Young activists urge focus on cash for climate damage at COP27

Nathalia Clark

The main focus of this year’s COP27 climate summit should be working out who pays the bill for damage caused by global warming, young activists say.

World leaders will gather in Egypt in November to discuss how the world deals with rising temperatures.

Poorer countries want rich ones to pay for damage caused by climate change and the extreme weather associated with it.

Youth activists meeting ahead of COP27 say it must deal with this long-running issue of “loss and damage”.

The issue was a source of acrimony between rich and poor countries at recent climate talks in Germany.

Last week, almost 400 activists from 65 countries attended the ‘Climate Justice Camp’ in Tunisia.

Coming from some of the parts of the world that are most affected by climate change, they met with the goal of securing “a fair response to the climate crisis at COP27 and beyond”.

Ayisha Siddiqa

Ala Zemzmi

Experts called the recent floods in Pakistan which left almost 1,700 people dead a “wake-up call” on the threats of climate change.

“We are talking about hundreds of thousands of people currently living in shanty towns, sleeping in tents under the sky. There are dead bodies still floating in the water,” said Ayisha Siddiqa, the 23-year-old co-founder of Polluters Out and Fossil Free University, who is from a tribal community in the northern Pakistan.

“Women are pregnant and they’re expected to give birth into the flooded water. How has (climate change) directly impacted me? It is my reality wherever I look.”

Poorer countries want a new fund to be created that would pay for the damage from extreme events that they are unable to adapt to – such as fast rising seas.

They want richer countries like the US and the EU to contribute to this fund because they are the biggest historic contributors to climate change. Wealthier nations object, saying they could be on the hook for billions of dollars for centuries to come if they accept the principal of responsibility.

Ms Siddiqa said she hoped that COP27 would be “step one” toward creating such a fund.

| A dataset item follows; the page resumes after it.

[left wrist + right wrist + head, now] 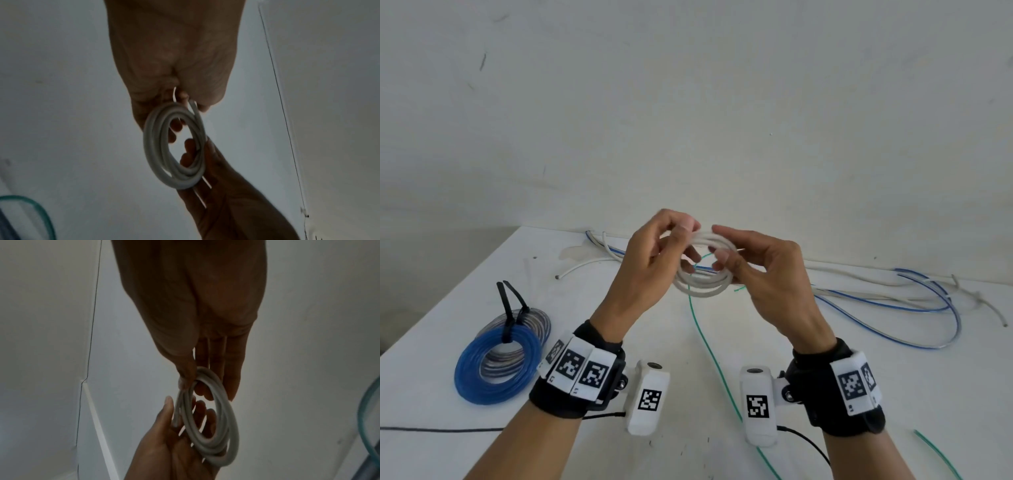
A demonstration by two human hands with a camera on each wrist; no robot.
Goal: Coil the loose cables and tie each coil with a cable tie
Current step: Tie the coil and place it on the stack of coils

“It’s not the rich nations’ onus or charity, it’s their responsibility,” she said. “In fact, it’s an insurance policy because what is happening now in Pakistan will indeed become the reality of the global North.”

Portrait of Maria Reyes

Ala Zemzmi

Omar Elmawi, a 34-year-old Kenyan who coordinates the Stop East African Crude Pipeline campaign, also wants richer countries to shoulder what he sees as their responsibilities at COP27.

“I know I’ll be disappointed,” he said. “I hope that there will be some commitments around loss and damage so that the people who’ve contributed to this problem at last will take some action to rectify the problems that we are in today.”

Maria Reyes, a 20-year-old representative from Mexico of the Indigenous Futures Network, said that moving forward on the issue of loss and damage depended on people from affected countries and cultures having a real voice at such meetings.

“All that we need is political will,” she said. “All that we need is someone who is in the right seat, in the right place, who was born in the right country… to want to sign a paper, to want to open their wallet and put the money on the table for things to actually happen.”